Schweitzer can also look to the success of moderate Montana Senator Max Baucus for reassurance. The four-term senator most recently won re-election in 2002, scoring a satisfying 30-point victory. And Democratic governors currently oversee such conservative strongholds as Kansas, Oklahoma, and Wyoming, so there's no reason to rule out the acquisition of Montana as well.
VERMONT. Democratic gubernatorial candidate Peter Clavelle will face an uphill battle in his efforts to unseat the Republican incumbent, Gov. James Douglas. For starters, Douglas has quite a bit of history on his side. Voters in the Green Mountain State have only thrown out one incumbent governor in the past 130 years. Douglas is also well known throughout the state as a moderate Republican with very few political enemies. He kept a low profile during the Republican primary and political observers don't predict that he will ever seek a higher office.
Peter Clavelle, the long-time mayor of Burlington, is expected to easily win next week's Democratic primary. In true Vermont fashion, his three challengers include two pro-marijuana candidates and a socialist. This election is Clavelle's first stab at state-wide office, though, and he is still relatively unknown in southern parts of the state like Brattleboro.

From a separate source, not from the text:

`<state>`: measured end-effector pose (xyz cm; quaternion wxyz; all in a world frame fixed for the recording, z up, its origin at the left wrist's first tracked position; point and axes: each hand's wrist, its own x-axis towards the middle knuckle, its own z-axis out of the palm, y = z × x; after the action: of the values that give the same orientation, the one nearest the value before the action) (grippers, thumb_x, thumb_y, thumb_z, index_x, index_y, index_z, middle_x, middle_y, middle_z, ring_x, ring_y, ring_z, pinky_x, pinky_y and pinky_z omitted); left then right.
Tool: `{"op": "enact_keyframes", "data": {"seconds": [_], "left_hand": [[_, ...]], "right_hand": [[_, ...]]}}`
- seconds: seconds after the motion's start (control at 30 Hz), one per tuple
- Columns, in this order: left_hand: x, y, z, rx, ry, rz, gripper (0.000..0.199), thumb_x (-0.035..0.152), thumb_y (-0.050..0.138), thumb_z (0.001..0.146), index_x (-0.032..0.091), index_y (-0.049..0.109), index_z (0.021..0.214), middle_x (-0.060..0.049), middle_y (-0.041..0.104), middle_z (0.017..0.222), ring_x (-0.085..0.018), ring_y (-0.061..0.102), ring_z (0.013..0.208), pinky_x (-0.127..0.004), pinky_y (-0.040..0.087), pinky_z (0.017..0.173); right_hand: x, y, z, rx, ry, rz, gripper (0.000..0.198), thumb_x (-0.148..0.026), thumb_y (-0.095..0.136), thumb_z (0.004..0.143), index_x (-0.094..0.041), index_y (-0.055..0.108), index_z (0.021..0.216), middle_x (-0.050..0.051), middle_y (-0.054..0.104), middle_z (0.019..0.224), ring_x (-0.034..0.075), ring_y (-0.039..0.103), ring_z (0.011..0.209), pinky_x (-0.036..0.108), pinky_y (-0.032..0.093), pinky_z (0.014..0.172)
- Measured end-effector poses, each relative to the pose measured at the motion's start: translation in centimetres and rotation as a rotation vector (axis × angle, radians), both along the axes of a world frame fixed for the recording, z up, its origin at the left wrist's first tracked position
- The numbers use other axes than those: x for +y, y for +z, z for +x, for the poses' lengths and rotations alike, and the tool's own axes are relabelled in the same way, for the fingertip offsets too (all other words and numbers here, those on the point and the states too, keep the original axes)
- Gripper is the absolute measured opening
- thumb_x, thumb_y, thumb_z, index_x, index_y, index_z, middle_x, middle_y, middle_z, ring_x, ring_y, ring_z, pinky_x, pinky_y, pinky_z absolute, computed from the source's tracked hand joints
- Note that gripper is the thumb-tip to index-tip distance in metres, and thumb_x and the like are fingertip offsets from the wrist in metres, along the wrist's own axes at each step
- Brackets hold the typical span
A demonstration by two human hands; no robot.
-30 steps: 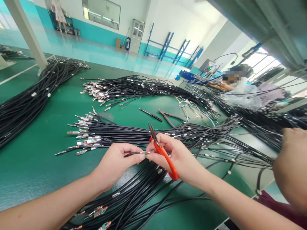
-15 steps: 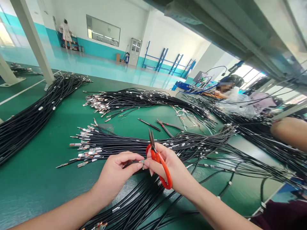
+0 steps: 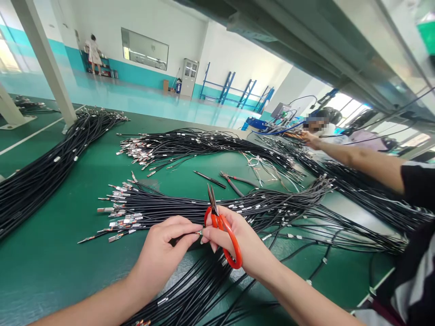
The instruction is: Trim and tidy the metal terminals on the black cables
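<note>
My left hand point(image 3: 170, 253) pinches the end of a black cable point(image 3: 181, 236) between thumb and fingers. A small connector end point(image 3: 199, 232) shows at its fingertips, partly covered. My right hand point(image 3: 234, 235) holds red-handled scissors point(image 3: 234, 253), their narrow blades pointing up and away from me. Its thumb and finger meet the same connector end from the right. Just behind both hands lies a bundle of black cables point(image 3: 163, 206) with metal connectors at the left. Another cable bundle point(image 3: 190, 294) runs below my hands.
Wire cutters point(image 3: 234, 182) and a black pen-like tool point(image 3: 210, 179) lie on the green table point(image 3: 68, 271). A further cable bundle point(image 3: 190, 141) is behind them, another point(image 3: 50, 167) at left. A co-worker's arm point(image 3: 363, 160) reaches in from the right. A shelf point(image 3: 306, 50) hangs overhead.
The co-worker's arm at right has stretched far forward across the cables. My hands keep their hold on the cable end and scissors, with only slight shifts; the view has moved a little.
</note>
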<state>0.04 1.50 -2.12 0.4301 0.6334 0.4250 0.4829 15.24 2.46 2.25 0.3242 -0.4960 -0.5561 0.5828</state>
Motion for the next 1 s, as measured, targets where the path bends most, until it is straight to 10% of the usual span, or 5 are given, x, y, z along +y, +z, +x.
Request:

Despite the obstacles before him, Clavelle does have some advantages. First, Clavelle is well known in Burlington and can expect favorable coverage in the state's largest media market. Clavelle's most important advantage, however, is none other than George W. Bush himself. According to University of Vermont political science professor Garrison Nelson, Vermont is probably the most anti-Bush state in the Union. Governor Douglas' biggest fear, and Mayor Clavelle's biggest hope, is that Vermont's anti-Bush fever flows down the Democratic ticket to the gubernatorial race.

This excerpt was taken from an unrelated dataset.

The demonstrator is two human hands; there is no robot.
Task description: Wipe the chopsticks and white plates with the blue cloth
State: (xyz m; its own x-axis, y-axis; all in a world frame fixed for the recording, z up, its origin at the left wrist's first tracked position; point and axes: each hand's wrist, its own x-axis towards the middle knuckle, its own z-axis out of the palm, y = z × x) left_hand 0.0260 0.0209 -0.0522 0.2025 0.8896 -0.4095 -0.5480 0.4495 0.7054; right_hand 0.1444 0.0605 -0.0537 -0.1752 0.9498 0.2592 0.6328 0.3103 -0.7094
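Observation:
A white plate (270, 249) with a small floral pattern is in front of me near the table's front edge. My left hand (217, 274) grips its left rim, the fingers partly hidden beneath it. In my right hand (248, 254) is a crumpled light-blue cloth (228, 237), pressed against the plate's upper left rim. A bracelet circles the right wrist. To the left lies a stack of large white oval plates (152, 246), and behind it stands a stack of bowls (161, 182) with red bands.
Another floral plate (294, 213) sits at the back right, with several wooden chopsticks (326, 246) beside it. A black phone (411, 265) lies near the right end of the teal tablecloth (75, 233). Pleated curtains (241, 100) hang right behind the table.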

WASHINGTON. Washington state Democrats go to the polls on Tuesday to nominate a candidate for governor in the open seat being vacated by long-serving Democrat Gary Locke. According to late August polling, state Attorney-General Chris Gregoire has a daunting 61-28 lead over her rival, King County (that's Seattle) Executive Ron Sims. In what is perhaps a sign of desperation, some of Sims' leading supporters in the African-American community (Sims himself is black) have been raising allegations of racism against Gregoire on the grounds that as a student at the University of Washington in the late 1960s, Gregoire was a member of a whites-only sorority. Gregoire's defenders note that, in fact, after graduation she traveled twice to the sorority's national headquarters to condemn the exclusion of black students.
The winner will face Republican Dino Rossi, a former state senator with a dog named Dubya (apparently, Rossi told his kids they could have a dog if the president told him to buy one; they wrote to the president, who, apparently, wrote back telling Rossi to get one, so he did) and a Dubya-esque platform of deregulation, tort reform, and opposition to gay marriage. His campaign is hyping a methodologically bizarre poll which shows him "leading" a three-way race for governor with 35 percent support compared to 26 for Gregoire and 15 for Sims. If running behind the combined Democratic vote is the best Rossi can point to, he's going to have to start doing better. Already, the Rossi-backing Building Industry Association of Washington is running ads condemning Gregoire for favoring an unpopular new closed primary system that, in fact, she opposed and was mandated by federal courts anyway.